Wind Considers Bid for Mobilicity Assets to Face ‘Big Three’

Wind Mobile, one of Canada’s newer mobile-phone carriers, is assessing whether to bid for assets of smaller rival Mobilicity to beef up against established operators BCE Inc. (BCE), Telus Corp. (T) and Rogers Communications Inc.

Wind Mobile, the brand name of Globalive Wireless Management Corp., has entered a court-monitored sale process for Mobilicity and is assessing the value of its competitor’s assets, Chief Executive Officer Tony Lacavera said today.

Wind is looking to clinch a deal for struggling Mobilicity where Vancouver-based Telus has failed. The larger carrier’s C$380 million ($356 million) agreement in May to buy Mobilicity was blocked by the Canadian government, which didn’t want airwave licenses it set aside for new competitors to end up in the hands of the large incumbents.

Canadian carriers including Telus and Toronto-based Wind are looking to snap up more radio spectrum, which helps accommodate data-hungry smartphone and tablet users. Mobilicity said in September it had been granted court protection from creditors.

“Wind certainly needs more spectrum to compete long-term; we want to roll out LTE,” Lacavera said in a telephone interview, referring to faster long-term evolution networks. “Mobilicity has spectrum.”

Wind, which began operating in December 2009, has about 650,000 subscribers, less than half its three-year goal of 1.5 million, Lacavera said.

“We’re behind our original targets, although we are catching up rapidly,” Lacavera said.

Legal Lag

Part of the lag was due to legal actions from Telus and other carriers, who challenged Wind’s right to operate because it was founded with backing from a foreign investor, Egyptian billionaire Naguib Sawiris, Lacavera said. Canadian courts cleared Wind’s right to operate in 2011.

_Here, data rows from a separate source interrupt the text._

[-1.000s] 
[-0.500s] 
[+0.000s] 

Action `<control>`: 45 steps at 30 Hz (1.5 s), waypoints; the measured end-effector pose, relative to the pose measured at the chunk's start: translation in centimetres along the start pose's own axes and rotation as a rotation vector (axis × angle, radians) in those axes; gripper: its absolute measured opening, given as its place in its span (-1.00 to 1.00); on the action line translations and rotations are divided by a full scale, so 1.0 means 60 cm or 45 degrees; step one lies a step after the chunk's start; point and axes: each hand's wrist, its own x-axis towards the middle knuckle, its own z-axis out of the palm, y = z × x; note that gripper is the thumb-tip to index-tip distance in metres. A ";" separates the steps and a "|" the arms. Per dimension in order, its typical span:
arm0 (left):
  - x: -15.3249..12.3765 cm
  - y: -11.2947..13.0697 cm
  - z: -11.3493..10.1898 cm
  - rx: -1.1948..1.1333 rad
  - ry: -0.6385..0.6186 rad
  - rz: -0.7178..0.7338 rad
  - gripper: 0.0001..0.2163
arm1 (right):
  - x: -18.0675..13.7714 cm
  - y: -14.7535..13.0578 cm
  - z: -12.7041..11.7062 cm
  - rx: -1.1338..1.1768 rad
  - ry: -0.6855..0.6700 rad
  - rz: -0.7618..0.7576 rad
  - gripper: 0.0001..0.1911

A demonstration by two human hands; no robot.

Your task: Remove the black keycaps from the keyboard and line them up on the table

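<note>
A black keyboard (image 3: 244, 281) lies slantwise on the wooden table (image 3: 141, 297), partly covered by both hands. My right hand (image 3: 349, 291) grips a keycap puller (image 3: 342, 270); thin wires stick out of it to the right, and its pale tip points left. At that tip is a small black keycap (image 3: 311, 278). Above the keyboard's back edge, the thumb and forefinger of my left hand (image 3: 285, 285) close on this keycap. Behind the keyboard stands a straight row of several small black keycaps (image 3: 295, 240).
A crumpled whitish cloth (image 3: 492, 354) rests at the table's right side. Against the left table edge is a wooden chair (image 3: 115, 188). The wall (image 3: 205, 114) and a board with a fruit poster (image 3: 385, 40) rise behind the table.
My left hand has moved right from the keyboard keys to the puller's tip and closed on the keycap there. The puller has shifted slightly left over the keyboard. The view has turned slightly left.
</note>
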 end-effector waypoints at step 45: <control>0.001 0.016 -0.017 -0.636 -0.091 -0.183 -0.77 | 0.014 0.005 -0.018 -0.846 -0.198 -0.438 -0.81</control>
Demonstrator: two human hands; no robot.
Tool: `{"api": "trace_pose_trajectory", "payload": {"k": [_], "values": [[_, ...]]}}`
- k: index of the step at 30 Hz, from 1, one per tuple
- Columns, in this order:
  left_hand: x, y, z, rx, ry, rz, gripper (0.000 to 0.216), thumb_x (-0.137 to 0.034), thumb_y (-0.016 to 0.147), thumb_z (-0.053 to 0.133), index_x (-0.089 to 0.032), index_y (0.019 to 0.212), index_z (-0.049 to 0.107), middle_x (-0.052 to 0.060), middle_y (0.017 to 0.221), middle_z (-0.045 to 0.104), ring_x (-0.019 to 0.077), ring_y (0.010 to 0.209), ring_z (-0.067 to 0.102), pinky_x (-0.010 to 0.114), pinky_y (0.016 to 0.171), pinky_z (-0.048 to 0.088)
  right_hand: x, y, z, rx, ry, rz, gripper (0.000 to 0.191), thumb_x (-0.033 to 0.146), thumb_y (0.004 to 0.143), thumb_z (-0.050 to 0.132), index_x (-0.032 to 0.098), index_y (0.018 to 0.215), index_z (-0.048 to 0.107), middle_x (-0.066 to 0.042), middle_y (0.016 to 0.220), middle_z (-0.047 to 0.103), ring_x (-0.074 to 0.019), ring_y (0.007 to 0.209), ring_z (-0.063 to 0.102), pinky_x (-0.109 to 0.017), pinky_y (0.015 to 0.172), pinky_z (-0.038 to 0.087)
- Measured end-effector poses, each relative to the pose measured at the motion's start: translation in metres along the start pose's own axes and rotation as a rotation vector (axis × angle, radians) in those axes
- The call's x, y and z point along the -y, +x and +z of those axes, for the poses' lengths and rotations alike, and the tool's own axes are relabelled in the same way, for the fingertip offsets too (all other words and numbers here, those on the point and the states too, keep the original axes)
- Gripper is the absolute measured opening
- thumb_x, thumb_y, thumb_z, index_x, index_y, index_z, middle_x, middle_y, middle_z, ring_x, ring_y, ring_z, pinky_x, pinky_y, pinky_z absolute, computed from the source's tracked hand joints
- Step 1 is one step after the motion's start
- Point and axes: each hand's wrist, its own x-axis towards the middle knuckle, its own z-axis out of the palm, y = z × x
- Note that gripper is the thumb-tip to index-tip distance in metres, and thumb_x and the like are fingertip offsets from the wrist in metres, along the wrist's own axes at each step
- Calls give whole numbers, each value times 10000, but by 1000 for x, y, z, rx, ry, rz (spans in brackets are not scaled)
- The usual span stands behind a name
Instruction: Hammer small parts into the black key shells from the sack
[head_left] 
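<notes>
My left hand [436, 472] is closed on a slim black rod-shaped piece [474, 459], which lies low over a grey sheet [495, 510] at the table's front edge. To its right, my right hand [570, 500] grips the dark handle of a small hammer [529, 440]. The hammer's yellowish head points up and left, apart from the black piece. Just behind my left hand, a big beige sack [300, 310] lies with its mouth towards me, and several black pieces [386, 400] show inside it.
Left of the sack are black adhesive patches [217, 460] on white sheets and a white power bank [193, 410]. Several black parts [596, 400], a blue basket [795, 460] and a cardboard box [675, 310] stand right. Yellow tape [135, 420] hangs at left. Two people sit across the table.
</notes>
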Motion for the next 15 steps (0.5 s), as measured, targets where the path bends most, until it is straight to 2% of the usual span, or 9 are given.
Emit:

Wind is also moving its focus to contract customers instead of users who pay up front and get cut off once they exhaust their balance, said Lacavera.

“It’s become clear that the original prepaid business plan was not going to work,” he said. Now, about 55 percent of Wind’s customer base is on contracts, including 60 to 70 percent of new customers, Lacavera said.

Potential buyers of Mobilicity’s assets must submit bids by Dec. 9, the company said on its website. Lacavera said he’s keen to analyze the company’s assets.

“We’re looking forward to seeing where Mobilicity is at. Obviously there’s a lot of speculation out there about how many subscribers they have,” he said. “Nobody really knows.”